GIVEN DATA section start
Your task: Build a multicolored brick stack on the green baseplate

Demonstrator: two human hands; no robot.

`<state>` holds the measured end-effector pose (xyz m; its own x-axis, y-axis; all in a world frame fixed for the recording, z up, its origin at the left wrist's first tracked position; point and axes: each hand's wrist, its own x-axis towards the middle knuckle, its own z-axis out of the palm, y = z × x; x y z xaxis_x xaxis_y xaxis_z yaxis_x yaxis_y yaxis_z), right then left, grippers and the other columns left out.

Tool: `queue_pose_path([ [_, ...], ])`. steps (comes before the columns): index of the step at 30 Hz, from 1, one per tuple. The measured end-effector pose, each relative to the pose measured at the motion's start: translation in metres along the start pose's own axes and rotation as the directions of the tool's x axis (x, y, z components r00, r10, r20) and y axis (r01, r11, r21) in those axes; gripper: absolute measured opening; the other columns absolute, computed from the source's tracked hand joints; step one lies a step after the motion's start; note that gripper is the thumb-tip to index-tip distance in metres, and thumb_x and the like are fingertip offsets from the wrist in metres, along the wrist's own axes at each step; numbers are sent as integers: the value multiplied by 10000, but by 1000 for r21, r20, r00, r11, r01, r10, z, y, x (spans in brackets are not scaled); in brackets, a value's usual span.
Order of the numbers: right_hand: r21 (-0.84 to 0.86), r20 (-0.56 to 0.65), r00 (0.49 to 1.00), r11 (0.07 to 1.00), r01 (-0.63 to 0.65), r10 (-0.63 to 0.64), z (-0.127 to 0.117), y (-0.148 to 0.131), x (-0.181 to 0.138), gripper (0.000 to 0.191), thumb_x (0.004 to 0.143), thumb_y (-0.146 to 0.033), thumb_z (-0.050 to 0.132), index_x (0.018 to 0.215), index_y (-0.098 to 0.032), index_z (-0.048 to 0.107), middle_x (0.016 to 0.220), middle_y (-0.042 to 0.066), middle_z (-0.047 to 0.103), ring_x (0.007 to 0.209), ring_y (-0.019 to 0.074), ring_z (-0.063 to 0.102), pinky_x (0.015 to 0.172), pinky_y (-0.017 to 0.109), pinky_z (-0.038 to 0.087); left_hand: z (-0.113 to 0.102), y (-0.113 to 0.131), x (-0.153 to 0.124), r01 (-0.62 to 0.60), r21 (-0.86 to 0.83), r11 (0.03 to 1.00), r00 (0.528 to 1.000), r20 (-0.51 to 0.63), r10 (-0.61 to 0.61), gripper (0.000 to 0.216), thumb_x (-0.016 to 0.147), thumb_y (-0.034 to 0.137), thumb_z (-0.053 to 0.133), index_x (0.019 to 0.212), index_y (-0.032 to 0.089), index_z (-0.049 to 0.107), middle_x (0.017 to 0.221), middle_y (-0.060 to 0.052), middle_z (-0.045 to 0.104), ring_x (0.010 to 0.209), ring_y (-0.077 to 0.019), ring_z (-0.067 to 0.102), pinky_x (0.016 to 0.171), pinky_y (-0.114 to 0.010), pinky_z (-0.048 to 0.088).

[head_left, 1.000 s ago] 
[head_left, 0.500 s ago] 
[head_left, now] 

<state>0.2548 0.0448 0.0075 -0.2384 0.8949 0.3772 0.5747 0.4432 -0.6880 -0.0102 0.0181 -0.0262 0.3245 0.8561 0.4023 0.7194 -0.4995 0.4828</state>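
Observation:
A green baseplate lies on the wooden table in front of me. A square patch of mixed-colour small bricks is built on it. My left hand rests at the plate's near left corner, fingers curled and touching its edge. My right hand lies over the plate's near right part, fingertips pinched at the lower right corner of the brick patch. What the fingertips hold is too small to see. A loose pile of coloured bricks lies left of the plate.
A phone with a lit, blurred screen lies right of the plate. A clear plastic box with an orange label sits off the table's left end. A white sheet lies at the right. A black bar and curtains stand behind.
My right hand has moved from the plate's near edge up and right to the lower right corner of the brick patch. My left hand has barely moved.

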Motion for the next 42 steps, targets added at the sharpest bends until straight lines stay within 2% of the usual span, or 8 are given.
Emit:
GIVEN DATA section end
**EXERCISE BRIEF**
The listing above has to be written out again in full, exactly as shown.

**TASK ANSWER**
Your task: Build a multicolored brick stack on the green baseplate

Demonstrator: two human hands; no robot.

`<state>` holds the measured end-effector pose (xyz m; its own x-axis, y-axis; all in a world frame fixed for the recording, z up, its origin at the left wrist's first tracked position; point and axes: each hand's wrist, its own x-axis towards the middle knuckle, its own z-axis out of the palm, y = z × x; x y z xaxis_x xaxis_y xaxis_z yaxis_x yaxis_y yaxis_z), right then left, grippers and the other columns left out.

Tool: `queue_pose_path([ [_, ...], ])`. steps (comes before the columns): index of the step at 30 Hz, from 1, one per tuple. The measured end-effector pose, each relative to the pose measured at the motion's start: translation in metres along the start pose's own axes and rotation as the directions of the tool's x axis (x, y, z components r00, r10, r20) and y axis (r01, r11, r21) in those axes; gripper: absolute measured opening; the other columns absolute, computed from the source's tracked hand joints; step one lies a step after the motion's start; note that gripper is the thumb-tip to index-tip distance in metres, and thumb_x and the like are fingertip offsets from the wrist in metres, along the wrist's own axes at each step; numbers are sent as integers: the value multiplied by 10000, but by 1000 for r21, r20, r00, r11, r01, r10, z, y, x (spans in brackets are not scaled); in brackets, a value's usual span.
Order of the numbers: right_hand: r21 (-0.84 to 0.86), r20 (-0.56 to 0.65), r00 (0.49 to 1.00), r11 (0.07 to 1.00), r01 (-0.63 to 0.65), r10 (-0.63 to 0.64), z (-0.127 to 0.117), y (-0.148 to 0.131), x (-0.181 to 0.138), gripper (0.000 to 0.191), thumb_x (0.004 to 0.143), thumb_y (-0.146 to 0.033), thumb_z (-0.050 to 0.132), index_x (0.018 to 0.215), index_y (-0.098 to 0.032), index_z (-0.048 to 0.107), middle_x (0.016 to 0.220), middle_y (-0.042 to 0.066), middle_z (-0.047 to 0.103), ring_x (0.007 to 0.209), ring_y (-0.019 to 0.074), ring_z (-0.063 to 0.102), pinky_x (0.015 to 0.172), pinky_y (-0.017 to 0.109), pinky_z (-0.038 to 0.087); left_hand: z (-0.113 to 0.102), y (-0.113 to 0.131), x (-0.153 to 0.124), r01 (-0.62 to 0.60), r21 (-0.86 to 0.83), r11 (0.03 to 1.00), r00 (0.528 to 1.000), r20 (-0.51 to 0.63), r10 (-0.61 to 0.61), gripper (0.000 to 0.216), thumb_x (-0.016 to 0.147), thumb_y (-0.034 to 0.137), thumb_z (-0.053 to 0.133), index_x (0.019 to 0.212), index_y (-0.032 to 0.089), index_z (-0.049 to 0.107), middle_x (0.017 to 0.221), middle_y (-0.060 to 0.052), middle_z (-0.045 to 0.104), ring_x (0.010 to 0.209), ring_y (-0.077 to 0.019), ring_z (-0.067 to 0.102), pinky_x (0.016 to 0.171), pinky_y (-0.114 to 0.010), pinky_z (-0.048 to 0.088).

[head_left, 1.000 s ago] 
[head_left, 0.500 s ago] 
[head_left, now] 

<state>0.2548 0.0448 0.0075 -0.2384 0.8949 0.3772 0.5747 0.4432 -0.6880 -0.0102 0.0181 -0.0262 0.3245 0.8561 0.4023 0.7194 -0.4995 0.4828</state>
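Observation:
A green baseplate lies on the wooden table in front of me. A square patch of mixed-colour small bricks is built on it. My left hand rests at the plate's near left corner, fingers curled and touching its edge. My right hand lies over the plate's near right part, fingertips pinched at the lower right corner of the brick patch. What the fingertips hold is too small to see. A loose pile of coloured bricks lies left of the plate.
A phone with a lit, blurred screen lies right of the plate. A clear plastic box with an orange label sits off the table's left end. A white sheet lies at the right. A black bar and curtains stand behind.
My right hand has moved from the plate's near edge up and right to the lower right corner of the brick patch. My left hand has barely moved.
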
Motion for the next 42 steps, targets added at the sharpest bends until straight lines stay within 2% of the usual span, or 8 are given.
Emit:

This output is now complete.